Homework Help: Need help

1. Apr 16, 2007

rootX

need urgent help

1. The problem statement, all variables and given/known data
Still working on the question I posted few days ago, here's the link for that question:

I kinda got confident over my answer, but I discovered another formula, and it screwed up everything.
It is:
$$V_{1,f} = \frac{m_{1}-m_{2}}{m_{1}+m_{2}} v_{1,i} + \frac{2 * m_{1}}{m_{1}+m_{2}} v_{2,i}$$
$$V_{2,f} = \frac{m_{1}-m_{2}}{m_{1}+m_{2}} v_{2,i} + \frac{2 * m_{1}}{m_{1}+m_{2}} v_{1,i}$$

Hope, I put the tex code right. Anyhow, it gives me
$$x_{1,f}=-4.37$$
$$x_{2,f}=10.03$$
$$y_{1,f}=7.01$$
$$y_{2,f}=4.48$$

But using my that previous way(that relativity method) I get
$$x_{1,f}=-1.20$$
$$x_{2,f}=9.40$$
$$y_{1,f}=13.20$$
$$y_{2,f}=5.85$$

Now, I am confused over mine(I tried that applet, but it is pretty cumbersome
to set values.

Anyhow, if anyone can tell me which answer is right?
I would be really thankful. I have this thing due tomorrow

2. Apr 16, 2007

hage567

I didn't really look that closely at your relativity method, but did you convert back to the "non-relativity" frame after you found your values? Just an idea.

3. Apr 16, 2007

rootX

Yes, I did.
And if I use my answers, then they give total final kinetic energy same as before the collisions.
However, the answer that that formula gives provide a different total kinetic energy(But I saw it in like two Physics books since then)

4. Apr 16, 2007

rootX

just one last more question

A metal tube is 2.40 m long and has a mass of 800g. It contains 200g sliding mass at its front end. There is no friction between any surface. When the sliding mass reached the end of the tube, it sticks to a magnet attached there. How long would it take the tube to travel a distance of 6.00 m, if the metal tube has an initial velocity of 6.00 m/s?

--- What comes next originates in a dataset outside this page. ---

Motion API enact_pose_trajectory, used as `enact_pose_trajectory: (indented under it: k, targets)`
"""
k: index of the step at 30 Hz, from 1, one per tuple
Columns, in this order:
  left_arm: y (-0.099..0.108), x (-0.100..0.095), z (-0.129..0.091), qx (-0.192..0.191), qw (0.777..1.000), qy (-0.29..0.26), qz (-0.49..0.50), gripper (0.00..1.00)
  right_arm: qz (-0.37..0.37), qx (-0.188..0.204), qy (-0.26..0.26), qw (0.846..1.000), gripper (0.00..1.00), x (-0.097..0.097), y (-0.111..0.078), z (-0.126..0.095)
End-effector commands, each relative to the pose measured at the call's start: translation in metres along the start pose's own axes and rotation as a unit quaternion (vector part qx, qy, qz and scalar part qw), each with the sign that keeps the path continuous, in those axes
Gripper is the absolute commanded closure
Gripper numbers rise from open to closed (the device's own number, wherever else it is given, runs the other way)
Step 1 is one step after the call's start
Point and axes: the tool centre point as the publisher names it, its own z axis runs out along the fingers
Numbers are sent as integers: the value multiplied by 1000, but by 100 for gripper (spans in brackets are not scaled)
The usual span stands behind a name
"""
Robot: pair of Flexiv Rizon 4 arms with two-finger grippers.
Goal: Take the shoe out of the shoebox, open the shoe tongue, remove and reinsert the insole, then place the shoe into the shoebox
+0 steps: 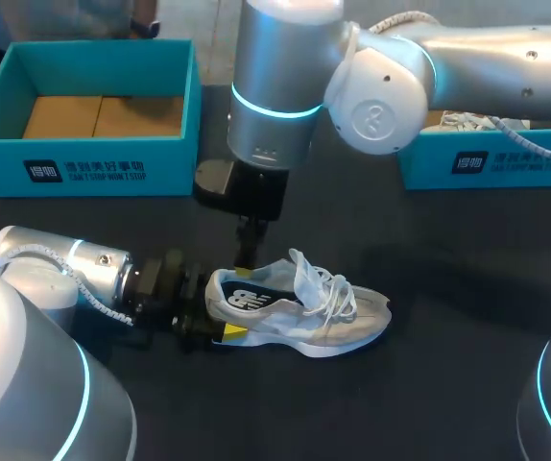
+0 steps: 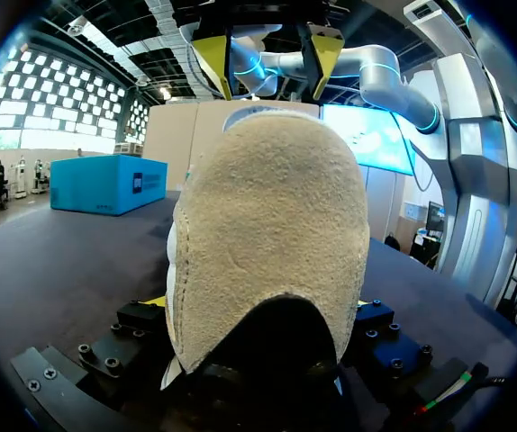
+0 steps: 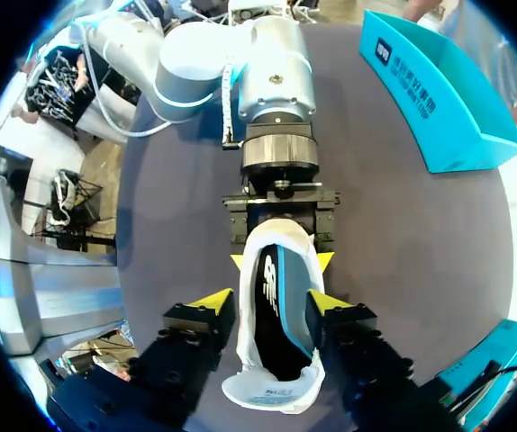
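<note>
Dark table (image 1: pixel 467 288) carries all the things, and the grey-and-white shoe (image 1: pixel 299 307) lies on its sole near the middle, outside any box. The right arm (image 1: pixel 275 96) hangs down over the shoe's heel end, and the left arm (image 1: pixel 74 269) lies low behind the heel. The open teal shoebox (image 1: pixel 83 168) stands well behind the shoe on the left arm's side, its brown cardboard bottom showing. A second teal box (image 1: pixel 487 163) stands behind the shoe on the other side. The left gripper (image 3: pixel 280 262) pinches the heel from both sides. The right gripper (image 3: pixel 267 303) is just above the shoe's opening with its jaws spread, touching nothing. White laces (image 1: pixel 328 288) lie loose over the tongue.
</note>
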Motion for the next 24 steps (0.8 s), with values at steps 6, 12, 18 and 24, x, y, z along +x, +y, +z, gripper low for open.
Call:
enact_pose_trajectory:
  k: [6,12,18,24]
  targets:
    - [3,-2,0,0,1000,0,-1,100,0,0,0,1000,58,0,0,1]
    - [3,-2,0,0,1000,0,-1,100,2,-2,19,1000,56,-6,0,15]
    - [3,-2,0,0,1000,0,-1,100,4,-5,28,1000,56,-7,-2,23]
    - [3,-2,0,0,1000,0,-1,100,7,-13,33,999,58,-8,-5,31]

I calculated time it took before the sliding mass reached the end, and then found the distance left to cover when this happens, and find time for that distance. And, I got 1.16 s.

5. Apr 16, 2007

rootX

oops, that was supposed to go in a new thread

6. Apr 16, 2007

hage567

I think those equations you posted are intended for one-dimensional collisions.

7. Apr 16, 2007

rootX

yes, the book mentions that. However, I did break the velocities into components. So, shouldn't that make the collision 1-dimensional for each axis?